Ana Calbucci graduated in Architecture and Design at the University of São Paulo in Brazil in 1986. She has always done manual activities in parallel to architecture, such as painting and drawing; however, in 2008 she got involved with jewelry and became interested in learning and improving in this field.

Ana started jewelry bench classes in a well-known atelier in São Paulo in 2010, and over time it started to occupy her internal creative space. She worked as an architect but at this point her head was getting further and further away from it.

Ana’s craft was very architectural and geometric in the beginning but she soon realized that her hands had a different characteristic. “I was fascinated by the organic forms, so I began to work with the lost wax technique, on which I managed to print movements, textures, and model the wax in a more organic way and later melt the pieces into metal,” says Ana about her starting techniques in making jewelry.
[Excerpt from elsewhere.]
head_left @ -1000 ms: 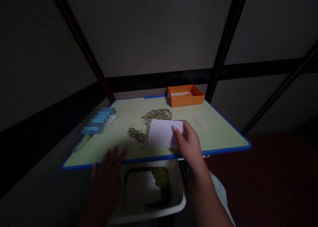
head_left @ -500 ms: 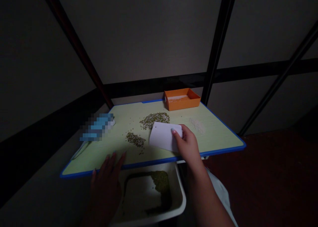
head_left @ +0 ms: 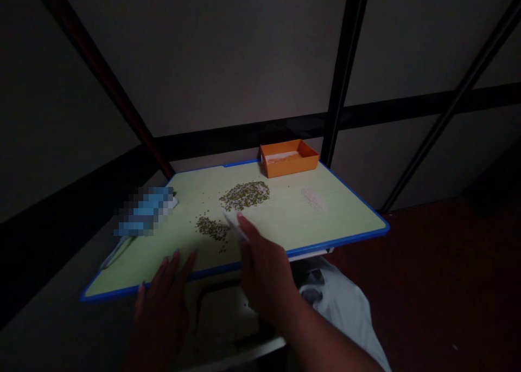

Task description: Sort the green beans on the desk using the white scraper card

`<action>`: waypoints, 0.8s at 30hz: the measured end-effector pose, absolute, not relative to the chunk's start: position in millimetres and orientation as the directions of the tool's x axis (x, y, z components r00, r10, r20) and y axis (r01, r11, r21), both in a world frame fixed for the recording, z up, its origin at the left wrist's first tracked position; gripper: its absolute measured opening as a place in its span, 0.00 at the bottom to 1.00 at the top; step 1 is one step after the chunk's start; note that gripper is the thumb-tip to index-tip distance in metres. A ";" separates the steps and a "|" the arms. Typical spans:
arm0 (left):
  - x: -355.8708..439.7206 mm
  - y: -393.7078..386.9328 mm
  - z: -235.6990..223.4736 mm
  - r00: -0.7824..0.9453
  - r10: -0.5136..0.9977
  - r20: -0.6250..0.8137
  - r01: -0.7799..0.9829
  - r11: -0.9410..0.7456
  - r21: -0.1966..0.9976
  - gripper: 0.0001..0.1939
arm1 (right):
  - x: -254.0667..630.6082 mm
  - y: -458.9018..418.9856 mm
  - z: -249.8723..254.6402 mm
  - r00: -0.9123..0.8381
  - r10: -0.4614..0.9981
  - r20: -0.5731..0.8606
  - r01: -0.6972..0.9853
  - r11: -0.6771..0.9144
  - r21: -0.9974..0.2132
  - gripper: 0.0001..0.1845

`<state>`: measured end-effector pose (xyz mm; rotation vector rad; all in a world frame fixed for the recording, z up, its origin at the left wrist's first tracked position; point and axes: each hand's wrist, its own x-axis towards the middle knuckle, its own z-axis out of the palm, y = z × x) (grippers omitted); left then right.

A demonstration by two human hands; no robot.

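Note:
My right hand (head_left: 264, 274) is closed on a white card (head_left: 234, 223), now seen nearly edge-on, its far end over the table between two piles. Just left of the card lies a small pile of green beans (head_left: 211, 228). Beyond it spreads a larger pile of green beans mixed with white grains (head_left: 246, 194). My left hand (head_left: 165, 290) rests with fingers spread on the near edge of the pale green table (head_left: 342, 215). Under that edge, a white basin (head_left: 260, 351) is partly hidden by my right hand and arm.
An orange box (head_left: 291, 165) with white grains inside stands at the back. A patch of white grains (head_left: 313, 199) lies to the right. On the left is a blurred-out blue object (head_left: 146, 210) with a cord. Walls enclose the back and left.
My right hand has moved left and turned the card from flat-facing to edge-on beside the small pile. The view has shifted slightly; my left hand stays at the table edge.

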<state>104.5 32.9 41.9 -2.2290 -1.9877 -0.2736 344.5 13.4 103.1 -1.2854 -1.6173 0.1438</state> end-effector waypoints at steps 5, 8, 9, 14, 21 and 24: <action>98.7 38.4 40.6 0.113 0.972 0.208 0.993 -0.119 0.017 0.32 | 317.7 4.8 76.4 -0.151 0.589 0.794 0.793 0.552 -0.259 0.31; 95.1 41.2 39.3 0.113 0.975 0.193 0.992 -0.121 0.026 0.32 | 311.1 1.4 64.9 -0.138 0.574 0.807 0.843 0.496 -0.209 0.29; 94.6 41.6 38.9 0.112 0.975 0.190 0.992 -0.119 0.028 0.32 | 310.5 1.3 63.1 -0.137 0.579 0.804 0.854 0.480 -0.200 0.29; 97.3 39.2 39.9 0.103 0.977 0.185 0.994 -0.109 0.022 0.33 | 312.1 4.5 64.8 -0.184 0.645 0.742 0.863 0.467 -0.192 0.28; 97.7 36.0 42.7 0.146 0.967 0.207 0.989 -0.136 -0.062 0.37 | 316.3 12.5 71.0 -0.166 0.709 0.685 0.882 0.417 -0.218 0.25; 91.3 39.7 41.0 0.159 0.965 0.208 0.986 -0.145 -0.080 0.38 | 330.3 21.8 76.6 -0.130 0.746 0.653 0.906 0.357 -0.228 0.25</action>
In this search for moldable and malleable materials, she came across polymer clay, which she began using about two years ago, learning a lot on her own or with the aid of tutorials. “What delighted me was the possibility of using a domestic oven at low temperatures. I mix the clay with metal because I like the combination with such distinct materials, and I make incrustations with stones on the mass itself; and everything goes together in the oven! The polymer clay’s hardening temperature alters neither the silver nor the stones,” explains Ana her choice of the newly implemented material.

Ana’s polymer clay pieces were exhibited at Joya Barcelona 2020, one of the most celebrated contemporary jewelry events in the world, as well as the second edition of the Brazil Jewelry Week in 2020 in São Paulo.

Polymer clay is now part of her jewelry language and it opened a huge window of possibilities to work with: “I love the diversity in how each artist finds his or her own language with this material!” says Ana and we can fully agree with her.